From the material below, pull each line containing the string "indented".

* [Available data]:

=======

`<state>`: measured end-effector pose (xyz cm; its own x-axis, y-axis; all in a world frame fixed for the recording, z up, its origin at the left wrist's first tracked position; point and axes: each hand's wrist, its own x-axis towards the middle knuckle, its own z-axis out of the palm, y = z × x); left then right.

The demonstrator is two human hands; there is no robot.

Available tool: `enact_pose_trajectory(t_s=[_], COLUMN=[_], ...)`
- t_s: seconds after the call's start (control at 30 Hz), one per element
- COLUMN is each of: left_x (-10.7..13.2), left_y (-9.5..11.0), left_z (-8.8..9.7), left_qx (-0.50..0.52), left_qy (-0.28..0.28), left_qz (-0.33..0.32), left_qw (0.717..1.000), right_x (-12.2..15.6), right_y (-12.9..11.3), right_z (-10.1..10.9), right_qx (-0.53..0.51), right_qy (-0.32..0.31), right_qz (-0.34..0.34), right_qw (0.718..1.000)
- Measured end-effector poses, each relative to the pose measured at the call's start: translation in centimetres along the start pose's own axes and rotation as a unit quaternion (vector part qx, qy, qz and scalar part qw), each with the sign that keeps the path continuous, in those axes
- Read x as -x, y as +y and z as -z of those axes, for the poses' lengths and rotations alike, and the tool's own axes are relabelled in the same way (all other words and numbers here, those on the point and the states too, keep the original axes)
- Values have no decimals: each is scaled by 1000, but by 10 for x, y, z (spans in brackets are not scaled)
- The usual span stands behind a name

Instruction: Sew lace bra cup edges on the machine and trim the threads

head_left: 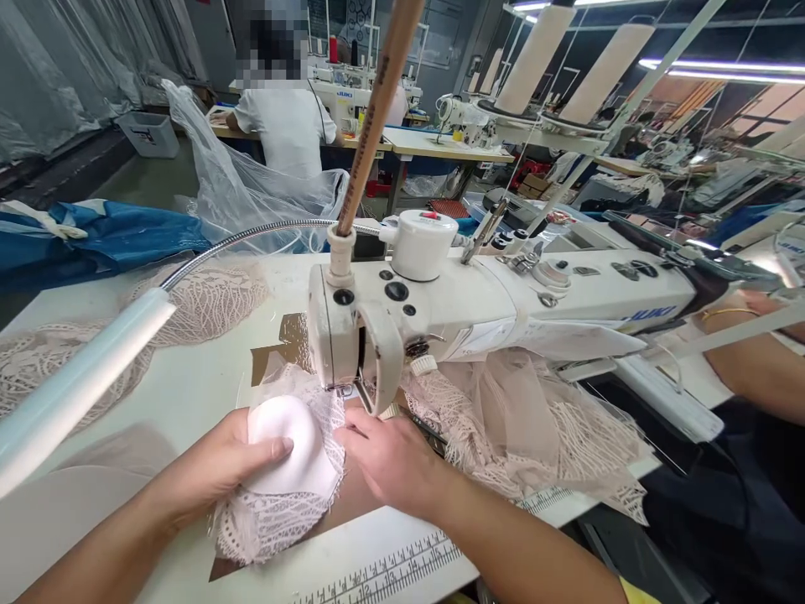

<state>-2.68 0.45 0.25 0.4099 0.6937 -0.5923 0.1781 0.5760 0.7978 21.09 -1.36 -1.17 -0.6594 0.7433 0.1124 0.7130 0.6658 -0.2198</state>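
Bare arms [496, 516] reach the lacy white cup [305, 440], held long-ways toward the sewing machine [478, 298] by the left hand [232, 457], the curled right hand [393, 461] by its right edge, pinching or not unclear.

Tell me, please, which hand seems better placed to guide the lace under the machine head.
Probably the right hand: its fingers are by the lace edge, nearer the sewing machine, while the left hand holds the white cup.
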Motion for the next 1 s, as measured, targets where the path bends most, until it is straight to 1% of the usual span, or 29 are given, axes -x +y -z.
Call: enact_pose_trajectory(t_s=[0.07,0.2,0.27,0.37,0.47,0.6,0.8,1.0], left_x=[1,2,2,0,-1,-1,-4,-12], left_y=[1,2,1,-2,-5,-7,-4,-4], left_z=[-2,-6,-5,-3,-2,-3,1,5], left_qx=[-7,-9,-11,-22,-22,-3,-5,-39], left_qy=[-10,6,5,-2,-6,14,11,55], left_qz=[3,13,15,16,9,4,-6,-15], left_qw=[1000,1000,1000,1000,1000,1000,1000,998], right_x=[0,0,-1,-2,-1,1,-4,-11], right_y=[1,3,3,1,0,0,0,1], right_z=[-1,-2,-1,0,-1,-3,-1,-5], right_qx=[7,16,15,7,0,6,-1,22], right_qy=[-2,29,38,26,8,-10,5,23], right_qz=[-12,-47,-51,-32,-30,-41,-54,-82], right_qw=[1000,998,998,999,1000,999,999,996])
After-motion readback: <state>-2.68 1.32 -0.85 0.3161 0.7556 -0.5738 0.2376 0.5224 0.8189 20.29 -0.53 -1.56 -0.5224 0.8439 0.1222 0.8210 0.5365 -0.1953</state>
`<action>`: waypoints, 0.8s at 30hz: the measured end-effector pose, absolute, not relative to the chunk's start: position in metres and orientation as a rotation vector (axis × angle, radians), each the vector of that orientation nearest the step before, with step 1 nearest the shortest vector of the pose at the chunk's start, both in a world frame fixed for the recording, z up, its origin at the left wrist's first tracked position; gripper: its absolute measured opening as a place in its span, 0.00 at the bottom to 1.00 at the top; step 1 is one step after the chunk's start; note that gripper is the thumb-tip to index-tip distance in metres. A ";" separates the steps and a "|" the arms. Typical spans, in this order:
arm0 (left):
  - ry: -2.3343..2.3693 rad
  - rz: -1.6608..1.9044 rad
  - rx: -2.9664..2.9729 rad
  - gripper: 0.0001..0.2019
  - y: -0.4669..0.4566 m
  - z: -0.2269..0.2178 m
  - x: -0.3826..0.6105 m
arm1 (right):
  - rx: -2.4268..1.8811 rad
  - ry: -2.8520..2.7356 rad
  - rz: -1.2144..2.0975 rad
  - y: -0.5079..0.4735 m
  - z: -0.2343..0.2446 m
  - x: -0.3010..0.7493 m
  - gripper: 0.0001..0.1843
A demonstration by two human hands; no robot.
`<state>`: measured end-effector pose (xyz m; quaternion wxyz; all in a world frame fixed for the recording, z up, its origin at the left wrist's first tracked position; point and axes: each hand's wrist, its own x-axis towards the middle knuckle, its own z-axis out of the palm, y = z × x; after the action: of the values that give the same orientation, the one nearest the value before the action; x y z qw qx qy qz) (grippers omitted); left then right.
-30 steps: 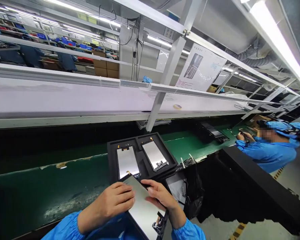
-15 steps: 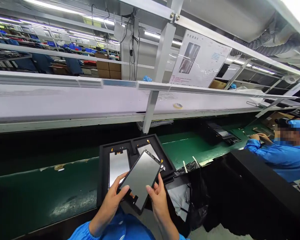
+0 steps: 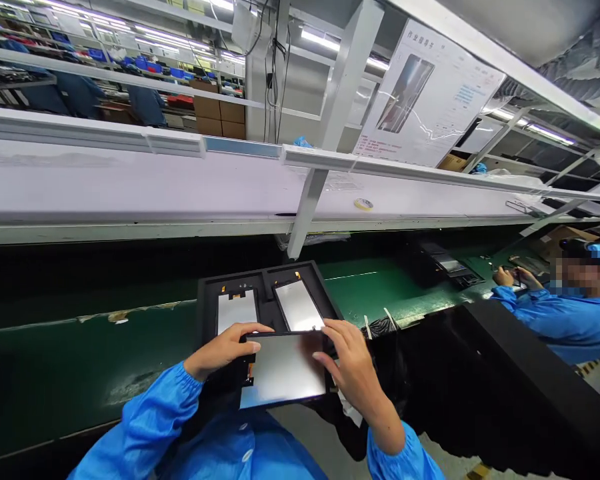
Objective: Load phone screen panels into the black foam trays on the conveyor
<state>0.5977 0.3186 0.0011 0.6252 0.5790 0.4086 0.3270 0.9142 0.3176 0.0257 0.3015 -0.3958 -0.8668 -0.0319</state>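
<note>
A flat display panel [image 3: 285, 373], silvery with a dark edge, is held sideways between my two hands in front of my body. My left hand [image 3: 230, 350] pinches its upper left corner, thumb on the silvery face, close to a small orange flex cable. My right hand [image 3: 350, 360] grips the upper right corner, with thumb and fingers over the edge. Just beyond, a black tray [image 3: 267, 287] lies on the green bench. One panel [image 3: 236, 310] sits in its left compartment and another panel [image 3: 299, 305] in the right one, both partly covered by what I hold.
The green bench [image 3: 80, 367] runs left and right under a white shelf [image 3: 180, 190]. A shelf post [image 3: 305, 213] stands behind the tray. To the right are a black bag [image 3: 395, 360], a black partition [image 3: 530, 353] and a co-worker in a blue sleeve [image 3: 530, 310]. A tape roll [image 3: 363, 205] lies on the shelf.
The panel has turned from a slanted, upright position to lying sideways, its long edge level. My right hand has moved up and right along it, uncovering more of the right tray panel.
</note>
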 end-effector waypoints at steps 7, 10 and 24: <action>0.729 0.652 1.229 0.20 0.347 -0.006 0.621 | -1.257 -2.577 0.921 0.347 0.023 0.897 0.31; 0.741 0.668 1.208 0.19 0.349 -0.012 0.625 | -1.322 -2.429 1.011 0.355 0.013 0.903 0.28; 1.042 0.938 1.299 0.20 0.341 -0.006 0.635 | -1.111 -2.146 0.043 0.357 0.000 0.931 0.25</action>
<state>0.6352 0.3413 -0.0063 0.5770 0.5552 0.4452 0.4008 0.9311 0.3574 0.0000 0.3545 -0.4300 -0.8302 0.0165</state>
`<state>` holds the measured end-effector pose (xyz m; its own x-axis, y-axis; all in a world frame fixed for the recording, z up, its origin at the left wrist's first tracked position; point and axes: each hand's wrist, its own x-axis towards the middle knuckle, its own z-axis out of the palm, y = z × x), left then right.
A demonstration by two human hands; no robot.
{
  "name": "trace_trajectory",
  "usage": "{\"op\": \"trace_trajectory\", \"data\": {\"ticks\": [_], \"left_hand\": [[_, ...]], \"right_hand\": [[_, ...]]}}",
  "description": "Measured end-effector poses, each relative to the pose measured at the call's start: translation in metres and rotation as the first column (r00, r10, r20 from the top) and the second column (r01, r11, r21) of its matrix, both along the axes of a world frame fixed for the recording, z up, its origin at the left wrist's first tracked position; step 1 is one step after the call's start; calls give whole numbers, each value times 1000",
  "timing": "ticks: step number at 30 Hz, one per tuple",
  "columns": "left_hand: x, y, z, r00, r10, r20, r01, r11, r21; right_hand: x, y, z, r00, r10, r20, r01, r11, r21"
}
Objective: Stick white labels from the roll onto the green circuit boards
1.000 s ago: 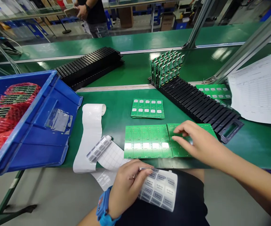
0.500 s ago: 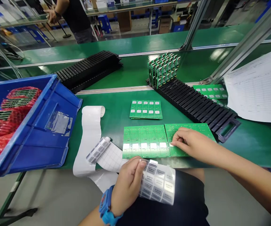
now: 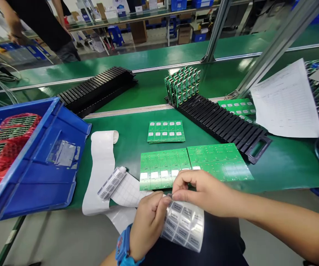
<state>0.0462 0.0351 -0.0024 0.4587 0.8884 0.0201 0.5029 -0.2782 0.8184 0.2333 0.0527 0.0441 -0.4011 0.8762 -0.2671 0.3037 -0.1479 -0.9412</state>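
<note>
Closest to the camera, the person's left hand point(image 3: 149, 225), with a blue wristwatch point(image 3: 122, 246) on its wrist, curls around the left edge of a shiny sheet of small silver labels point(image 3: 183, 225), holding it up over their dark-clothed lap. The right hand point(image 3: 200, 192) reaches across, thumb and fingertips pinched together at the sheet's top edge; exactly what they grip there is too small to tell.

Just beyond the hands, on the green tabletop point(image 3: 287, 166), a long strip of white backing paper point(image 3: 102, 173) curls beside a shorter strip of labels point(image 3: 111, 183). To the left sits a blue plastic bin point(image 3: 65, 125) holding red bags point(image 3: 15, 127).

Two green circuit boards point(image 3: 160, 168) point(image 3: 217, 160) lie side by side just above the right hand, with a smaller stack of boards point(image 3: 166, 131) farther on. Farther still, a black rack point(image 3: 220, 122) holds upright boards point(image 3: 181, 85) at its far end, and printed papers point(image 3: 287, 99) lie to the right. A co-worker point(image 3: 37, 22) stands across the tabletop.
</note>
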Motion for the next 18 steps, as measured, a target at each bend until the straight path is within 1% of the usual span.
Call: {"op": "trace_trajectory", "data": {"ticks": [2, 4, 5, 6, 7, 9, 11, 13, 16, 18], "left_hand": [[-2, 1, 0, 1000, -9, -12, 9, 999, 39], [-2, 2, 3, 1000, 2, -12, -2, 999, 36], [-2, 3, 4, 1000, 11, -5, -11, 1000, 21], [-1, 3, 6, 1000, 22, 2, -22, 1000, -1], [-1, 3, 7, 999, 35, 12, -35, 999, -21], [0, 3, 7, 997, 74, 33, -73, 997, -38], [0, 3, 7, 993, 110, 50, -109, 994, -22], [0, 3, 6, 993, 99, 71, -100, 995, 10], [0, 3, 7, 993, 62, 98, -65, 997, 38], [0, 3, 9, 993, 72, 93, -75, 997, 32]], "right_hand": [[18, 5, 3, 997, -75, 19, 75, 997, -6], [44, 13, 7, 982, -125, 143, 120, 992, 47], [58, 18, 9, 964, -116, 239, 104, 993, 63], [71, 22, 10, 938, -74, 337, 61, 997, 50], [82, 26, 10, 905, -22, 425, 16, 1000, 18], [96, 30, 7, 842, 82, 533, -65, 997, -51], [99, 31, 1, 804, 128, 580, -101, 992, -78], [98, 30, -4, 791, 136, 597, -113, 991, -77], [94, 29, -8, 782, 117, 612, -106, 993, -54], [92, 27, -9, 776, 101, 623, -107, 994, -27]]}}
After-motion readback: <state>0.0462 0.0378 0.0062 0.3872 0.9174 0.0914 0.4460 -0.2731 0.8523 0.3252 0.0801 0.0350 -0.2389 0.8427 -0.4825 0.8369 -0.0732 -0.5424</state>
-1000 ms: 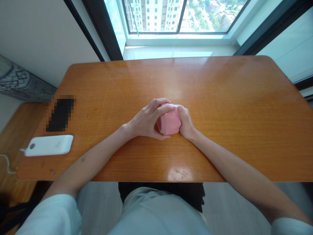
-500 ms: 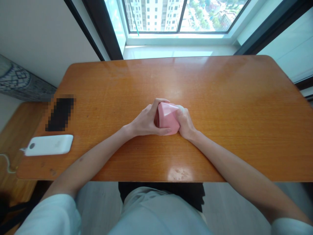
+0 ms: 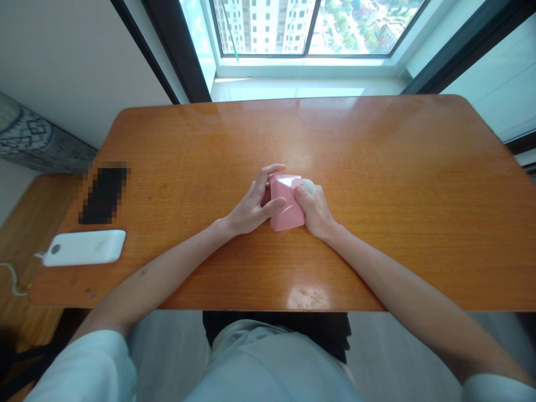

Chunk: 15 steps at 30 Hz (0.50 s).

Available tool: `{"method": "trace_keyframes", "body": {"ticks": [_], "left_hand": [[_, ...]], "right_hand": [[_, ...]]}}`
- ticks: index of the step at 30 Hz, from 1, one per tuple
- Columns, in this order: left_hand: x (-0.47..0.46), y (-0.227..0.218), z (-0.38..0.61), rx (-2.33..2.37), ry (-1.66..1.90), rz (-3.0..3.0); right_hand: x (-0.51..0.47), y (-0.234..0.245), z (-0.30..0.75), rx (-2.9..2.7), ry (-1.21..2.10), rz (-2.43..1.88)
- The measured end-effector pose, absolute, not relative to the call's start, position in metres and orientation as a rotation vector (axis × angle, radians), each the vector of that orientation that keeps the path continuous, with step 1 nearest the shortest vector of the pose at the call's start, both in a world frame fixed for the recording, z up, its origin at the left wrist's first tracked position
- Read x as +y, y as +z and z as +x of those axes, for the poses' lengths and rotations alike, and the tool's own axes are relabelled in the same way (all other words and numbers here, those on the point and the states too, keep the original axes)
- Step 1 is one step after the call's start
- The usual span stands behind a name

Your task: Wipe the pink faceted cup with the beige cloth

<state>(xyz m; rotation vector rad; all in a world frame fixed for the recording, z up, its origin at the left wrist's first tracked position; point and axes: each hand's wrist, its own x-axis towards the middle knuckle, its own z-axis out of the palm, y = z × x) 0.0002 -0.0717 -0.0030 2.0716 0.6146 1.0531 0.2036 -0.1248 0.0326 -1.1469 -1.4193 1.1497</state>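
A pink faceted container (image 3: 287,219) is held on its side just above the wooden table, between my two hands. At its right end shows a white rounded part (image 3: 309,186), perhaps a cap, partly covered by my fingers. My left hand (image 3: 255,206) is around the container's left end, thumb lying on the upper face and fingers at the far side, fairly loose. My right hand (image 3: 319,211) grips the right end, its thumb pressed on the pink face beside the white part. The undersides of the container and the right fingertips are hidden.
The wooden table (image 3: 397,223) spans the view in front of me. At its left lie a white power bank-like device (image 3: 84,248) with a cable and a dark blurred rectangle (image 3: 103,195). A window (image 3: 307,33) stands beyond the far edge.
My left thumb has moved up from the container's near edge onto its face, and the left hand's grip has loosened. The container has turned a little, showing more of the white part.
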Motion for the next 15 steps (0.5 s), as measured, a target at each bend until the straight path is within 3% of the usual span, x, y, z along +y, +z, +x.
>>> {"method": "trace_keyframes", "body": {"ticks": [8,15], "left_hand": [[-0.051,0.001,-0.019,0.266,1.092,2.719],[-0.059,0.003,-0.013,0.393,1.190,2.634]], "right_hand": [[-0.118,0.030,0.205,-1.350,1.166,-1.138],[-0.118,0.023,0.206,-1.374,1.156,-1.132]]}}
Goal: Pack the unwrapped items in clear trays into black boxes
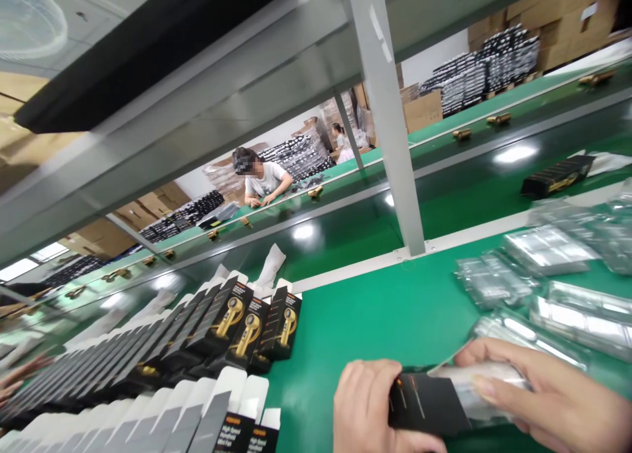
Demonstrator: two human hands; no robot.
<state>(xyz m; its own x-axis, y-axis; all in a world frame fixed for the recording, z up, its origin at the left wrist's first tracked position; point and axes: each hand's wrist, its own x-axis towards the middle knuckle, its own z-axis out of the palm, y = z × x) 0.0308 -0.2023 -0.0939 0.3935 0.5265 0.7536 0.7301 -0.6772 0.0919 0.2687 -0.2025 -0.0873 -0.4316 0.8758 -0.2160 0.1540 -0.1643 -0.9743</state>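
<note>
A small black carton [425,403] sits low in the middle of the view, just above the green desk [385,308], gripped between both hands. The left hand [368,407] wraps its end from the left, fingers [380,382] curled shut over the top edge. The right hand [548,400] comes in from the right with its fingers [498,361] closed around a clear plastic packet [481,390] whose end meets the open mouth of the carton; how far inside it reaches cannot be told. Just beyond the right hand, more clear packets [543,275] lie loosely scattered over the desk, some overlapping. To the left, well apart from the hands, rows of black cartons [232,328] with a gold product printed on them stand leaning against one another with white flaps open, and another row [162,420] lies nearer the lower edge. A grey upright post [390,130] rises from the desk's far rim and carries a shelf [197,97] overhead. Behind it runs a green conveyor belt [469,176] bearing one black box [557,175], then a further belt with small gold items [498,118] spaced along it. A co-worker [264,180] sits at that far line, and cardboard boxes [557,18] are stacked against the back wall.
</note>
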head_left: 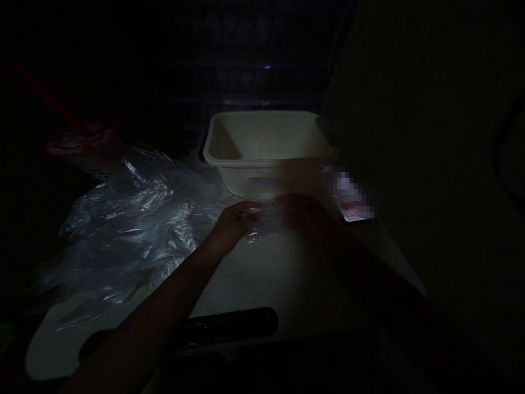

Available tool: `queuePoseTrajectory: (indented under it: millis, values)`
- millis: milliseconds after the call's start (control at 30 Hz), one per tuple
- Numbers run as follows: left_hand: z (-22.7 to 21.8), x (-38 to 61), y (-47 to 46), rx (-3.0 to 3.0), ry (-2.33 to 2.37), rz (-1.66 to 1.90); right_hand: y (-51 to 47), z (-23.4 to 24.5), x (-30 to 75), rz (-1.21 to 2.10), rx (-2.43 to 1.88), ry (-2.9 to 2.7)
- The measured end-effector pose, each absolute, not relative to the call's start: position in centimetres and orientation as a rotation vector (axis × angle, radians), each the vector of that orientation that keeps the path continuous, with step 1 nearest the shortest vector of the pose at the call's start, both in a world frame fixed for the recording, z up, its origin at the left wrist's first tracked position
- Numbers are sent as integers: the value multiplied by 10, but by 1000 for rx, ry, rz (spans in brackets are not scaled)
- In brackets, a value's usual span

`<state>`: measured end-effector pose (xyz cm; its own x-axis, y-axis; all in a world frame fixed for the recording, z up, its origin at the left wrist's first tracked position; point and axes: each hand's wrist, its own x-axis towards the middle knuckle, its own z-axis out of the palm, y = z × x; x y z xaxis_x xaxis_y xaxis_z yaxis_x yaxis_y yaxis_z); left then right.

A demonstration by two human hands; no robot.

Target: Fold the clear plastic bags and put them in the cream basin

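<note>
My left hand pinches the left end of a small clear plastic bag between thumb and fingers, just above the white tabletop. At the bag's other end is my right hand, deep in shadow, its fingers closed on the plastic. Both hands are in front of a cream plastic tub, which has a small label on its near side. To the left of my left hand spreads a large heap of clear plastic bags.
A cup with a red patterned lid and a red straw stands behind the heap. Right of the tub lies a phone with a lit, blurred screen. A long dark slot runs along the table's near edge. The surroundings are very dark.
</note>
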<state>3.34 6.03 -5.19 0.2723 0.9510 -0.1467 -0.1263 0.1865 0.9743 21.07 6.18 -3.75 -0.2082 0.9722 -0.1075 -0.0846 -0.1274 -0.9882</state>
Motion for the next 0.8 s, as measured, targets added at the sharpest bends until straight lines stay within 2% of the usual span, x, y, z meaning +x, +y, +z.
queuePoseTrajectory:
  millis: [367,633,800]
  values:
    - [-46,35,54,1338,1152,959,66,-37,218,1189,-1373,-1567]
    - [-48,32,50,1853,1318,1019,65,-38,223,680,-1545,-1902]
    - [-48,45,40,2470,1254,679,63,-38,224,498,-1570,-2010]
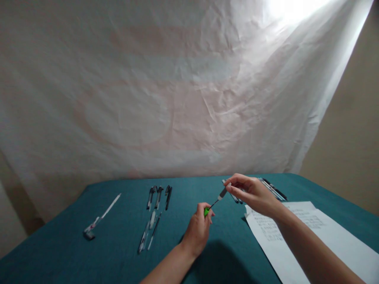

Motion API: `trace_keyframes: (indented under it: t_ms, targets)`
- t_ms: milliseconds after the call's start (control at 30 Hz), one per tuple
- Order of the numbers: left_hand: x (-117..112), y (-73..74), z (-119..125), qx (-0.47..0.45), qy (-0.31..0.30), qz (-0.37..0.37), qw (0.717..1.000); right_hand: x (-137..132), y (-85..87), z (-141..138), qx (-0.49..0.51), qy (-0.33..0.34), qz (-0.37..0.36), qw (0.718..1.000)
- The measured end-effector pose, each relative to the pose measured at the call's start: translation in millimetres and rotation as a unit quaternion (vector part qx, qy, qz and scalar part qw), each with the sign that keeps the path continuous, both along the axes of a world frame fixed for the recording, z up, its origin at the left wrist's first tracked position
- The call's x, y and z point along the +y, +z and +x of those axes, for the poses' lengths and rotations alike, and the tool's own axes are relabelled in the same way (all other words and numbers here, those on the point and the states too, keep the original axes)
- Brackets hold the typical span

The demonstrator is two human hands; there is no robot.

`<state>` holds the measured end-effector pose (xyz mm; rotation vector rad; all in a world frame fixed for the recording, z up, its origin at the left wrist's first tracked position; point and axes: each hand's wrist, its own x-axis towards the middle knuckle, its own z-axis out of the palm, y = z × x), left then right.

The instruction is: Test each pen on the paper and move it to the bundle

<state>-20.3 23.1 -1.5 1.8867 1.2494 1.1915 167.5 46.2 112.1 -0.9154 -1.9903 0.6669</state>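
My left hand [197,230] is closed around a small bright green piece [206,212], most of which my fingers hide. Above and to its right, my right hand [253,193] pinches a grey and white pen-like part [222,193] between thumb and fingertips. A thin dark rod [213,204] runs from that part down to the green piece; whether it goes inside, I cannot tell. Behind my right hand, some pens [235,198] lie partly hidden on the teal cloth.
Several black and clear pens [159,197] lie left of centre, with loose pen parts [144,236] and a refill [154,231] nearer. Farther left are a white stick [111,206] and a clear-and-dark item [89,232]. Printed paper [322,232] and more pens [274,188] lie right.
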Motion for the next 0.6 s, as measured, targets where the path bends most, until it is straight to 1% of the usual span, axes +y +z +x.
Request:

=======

* [Exercise result]:
Available tool: `queuePoseTrajectory: (indented under it: millis, values)`
Motion API: `trace_keyframes: (indented under it: t_ms, targets)`

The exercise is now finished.